*Your assignment*: Here the answer should be the line with "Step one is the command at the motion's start" and all the lines after it through the end of the listing, each repeated exactly, and no other text.

Top of Data section

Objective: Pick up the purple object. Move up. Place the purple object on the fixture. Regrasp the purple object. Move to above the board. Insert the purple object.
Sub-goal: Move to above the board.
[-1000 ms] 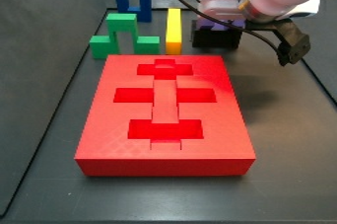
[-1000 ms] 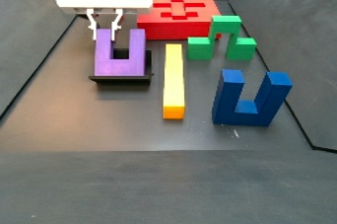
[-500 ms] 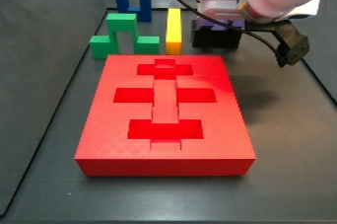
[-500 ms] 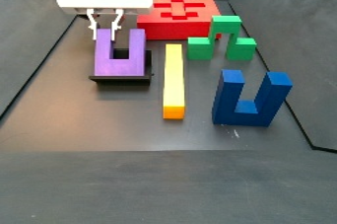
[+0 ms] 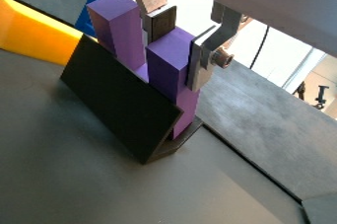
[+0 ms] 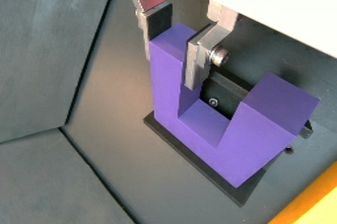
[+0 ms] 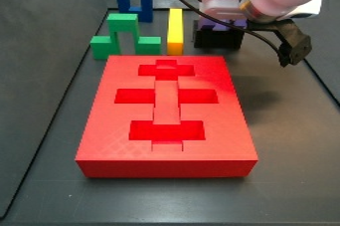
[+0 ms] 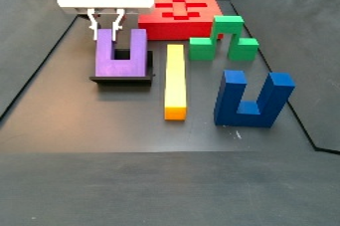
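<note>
Clearly we have the pincer (image 6: pixel 182 33) straddling one prong of the small purple U-shaped block (image 6: pixel 224 119), plates apart, on the black fixture (image 5: pixel 121 105); rigid, light, smooth-faced, best gripped across that prong's flat sides.

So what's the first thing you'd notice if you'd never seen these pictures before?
Probably the big red board, filling the middle of the floor in a side view. Next, the gripper reaching down over one prong of the purple object, which stands prongs-up on the black fixture. Beside that lie a yellow bar, a green arch and a blue block.
</note>
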Tool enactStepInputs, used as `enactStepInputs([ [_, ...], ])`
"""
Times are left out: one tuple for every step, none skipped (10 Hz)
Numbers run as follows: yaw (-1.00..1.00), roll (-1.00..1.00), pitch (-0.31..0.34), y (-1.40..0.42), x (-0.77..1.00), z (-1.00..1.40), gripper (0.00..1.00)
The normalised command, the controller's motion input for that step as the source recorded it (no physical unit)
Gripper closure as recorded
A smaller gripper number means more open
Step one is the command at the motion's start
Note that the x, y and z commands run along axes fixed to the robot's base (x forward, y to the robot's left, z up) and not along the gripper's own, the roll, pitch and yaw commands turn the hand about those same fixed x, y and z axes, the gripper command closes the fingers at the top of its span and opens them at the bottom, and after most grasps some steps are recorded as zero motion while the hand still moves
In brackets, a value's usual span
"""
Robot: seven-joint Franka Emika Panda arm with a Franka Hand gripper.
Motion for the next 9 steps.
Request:
enactStepInputs([
  [0.0, 0.0, 0.0, 0.0, 0.0, 1.4, 1.0],
  [0.0, -0.06, -0.036, -0.04, 0.0, 1.4, 1.0],
  [-0.01, -0.11, -0.048, -0.05, -0.03, 1.4, 1.0],
  [-0.01, -0.08, -0.054, -0.02, -0.03, 1.4, 1.0],
  [-0.03, -0.05, -0.003, -0.04, -0.02, 1.4, 1.0],
  [-0.04, -0.03, 0.014, -0.05, -0.03, 1.4, 1.0],
  [-0.03, -0.02, 0.025, -0.04, -0.02, 1.4, 1.0],
  [-0.02, -0.02, 0.046, -0.03, -0.01, 0.78, 1.0],
  [-0.01, 0.0, 0.07, -0.01, 0.03, 0.31, 1.0],
])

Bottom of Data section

*Solution*:
Step one is the command at the motion's start
Note that the x, y and z commands run along axes fixed to the robot's base (x forward, y to the robot's left, z up) and not along the gripper's own, the roll, pitch and yaw commands turn the hand about those same fixed x, y and z axes, the gripper command closes the fingers at the top of its span and opens them at the bottom, and after most grasps some steps are recorded as zero motion while the hand still moves
In brackets, a value's usual span
"""
Robot: seven-joint Franka Emika Panda arm with a Franka Hand gripper.
Motion for the next 9 steps.
Request:
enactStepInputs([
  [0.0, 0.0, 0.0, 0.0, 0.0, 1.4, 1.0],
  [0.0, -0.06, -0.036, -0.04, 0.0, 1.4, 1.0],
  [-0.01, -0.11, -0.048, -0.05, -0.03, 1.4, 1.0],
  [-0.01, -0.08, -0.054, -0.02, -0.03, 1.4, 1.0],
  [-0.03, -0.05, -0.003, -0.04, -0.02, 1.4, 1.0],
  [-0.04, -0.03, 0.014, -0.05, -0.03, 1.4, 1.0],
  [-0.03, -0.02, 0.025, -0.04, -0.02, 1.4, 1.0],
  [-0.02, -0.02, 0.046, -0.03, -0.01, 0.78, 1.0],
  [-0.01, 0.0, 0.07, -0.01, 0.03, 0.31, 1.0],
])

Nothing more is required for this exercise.